The US has said the bombing, which took place in the Afghan city of Kunduz, was a mistake and it was attempting to strike the Taliban.
MSF wants the bombing to be investigated as a war crime.
Mr Obama has also apologised to the president of Afghanistan.
"If it is necessary to hold individuals accountable, that will be done," said White House spokesman Josh Earnest.
Mr Obama "expressed his condolences" to MSF president Joanne Liu, said Mr Earnest.
"In the United States when we make mistakes, we're honest about it. We own up to it," he said.

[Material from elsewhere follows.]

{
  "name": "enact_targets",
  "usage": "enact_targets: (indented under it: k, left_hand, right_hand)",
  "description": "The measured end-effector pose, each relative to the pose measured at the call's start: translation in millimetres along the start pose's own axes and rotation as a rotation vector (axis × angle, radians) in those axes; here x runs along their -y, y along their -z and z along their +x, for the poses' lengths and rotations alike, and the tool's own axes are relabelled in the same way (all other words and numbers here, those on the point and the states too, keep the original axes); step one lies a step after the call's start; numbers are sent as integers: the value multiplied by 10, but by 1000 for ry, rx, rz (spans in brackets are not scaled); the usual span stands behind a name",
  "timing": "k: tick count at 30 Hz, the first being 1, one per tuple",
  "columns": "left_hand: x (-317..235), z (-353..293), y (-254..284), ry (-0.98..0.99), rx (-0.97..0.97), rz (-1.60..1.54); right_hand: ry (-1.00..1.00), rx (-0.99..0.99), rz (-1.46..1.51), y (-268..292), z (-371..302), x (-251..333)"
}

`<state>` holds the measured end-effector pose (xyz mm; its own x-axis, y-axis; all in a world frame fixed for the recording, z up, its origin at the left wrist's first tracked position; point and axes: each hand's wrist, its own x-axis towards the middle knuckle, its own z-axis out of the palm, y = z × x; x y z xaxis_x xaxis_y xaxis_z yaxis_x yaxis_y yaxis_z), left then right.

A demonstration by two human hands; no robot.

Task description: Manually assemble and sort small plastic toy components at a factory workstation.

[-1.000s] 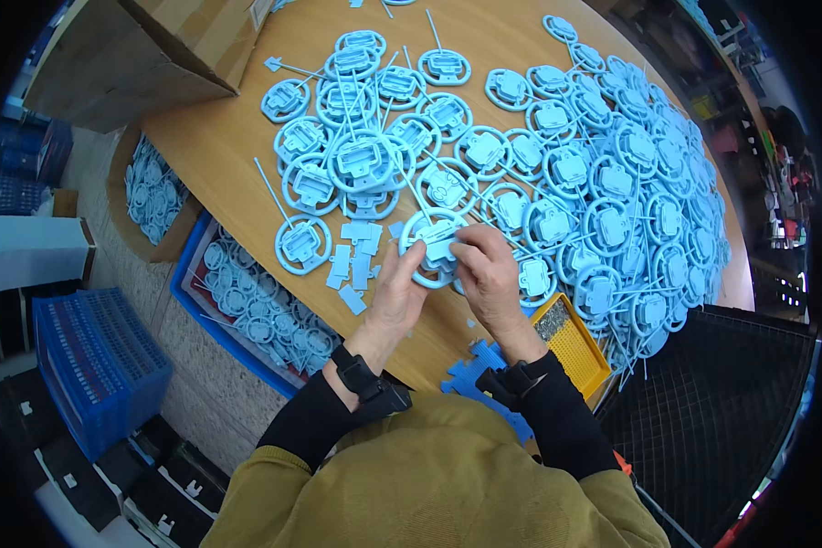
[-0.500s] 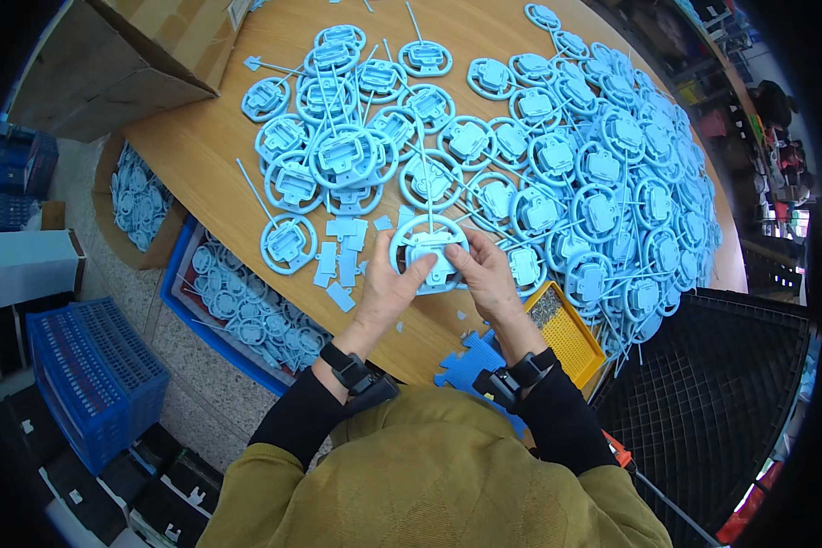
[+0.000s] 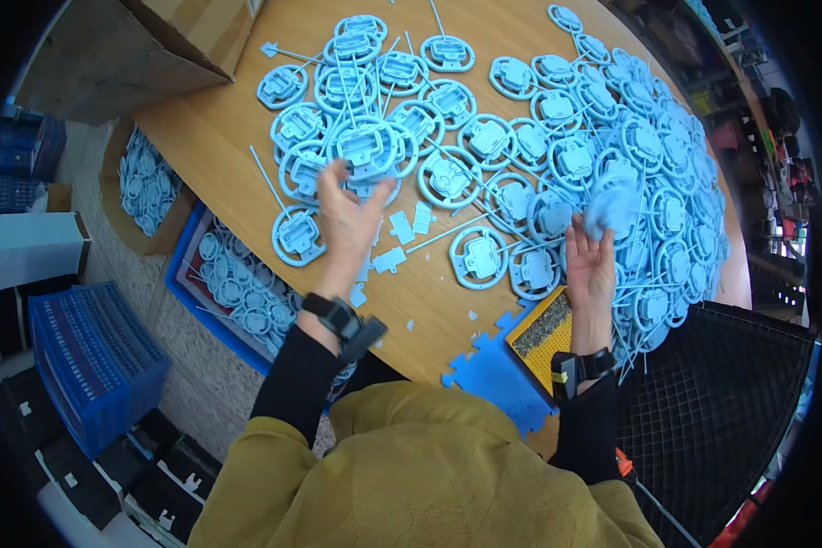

Mr Earnest also hinted at the possibility of paying victims and their families, a Department of Defense policy.
He said he could not say legally whether the bombing was a war crime but the US "goes to great lengths to limit the loss of life" of civilians.
In a statement, MSF said they received the apology but it was still demanding the International Humanitarian Fact-Finding Commission (IHFFC) investigate.
MSF has said it would not trust internal military inquiries into the bombing.
The IHFFC was set up in 1991 under the Geneva Conventions.
MSF says the co-ordinates of the hospital were well-known and its bombing could not have been a mistake.
A number of inquiries have been ordered - by the US justice department, the Pentagon, Nato and an American-Afghan team.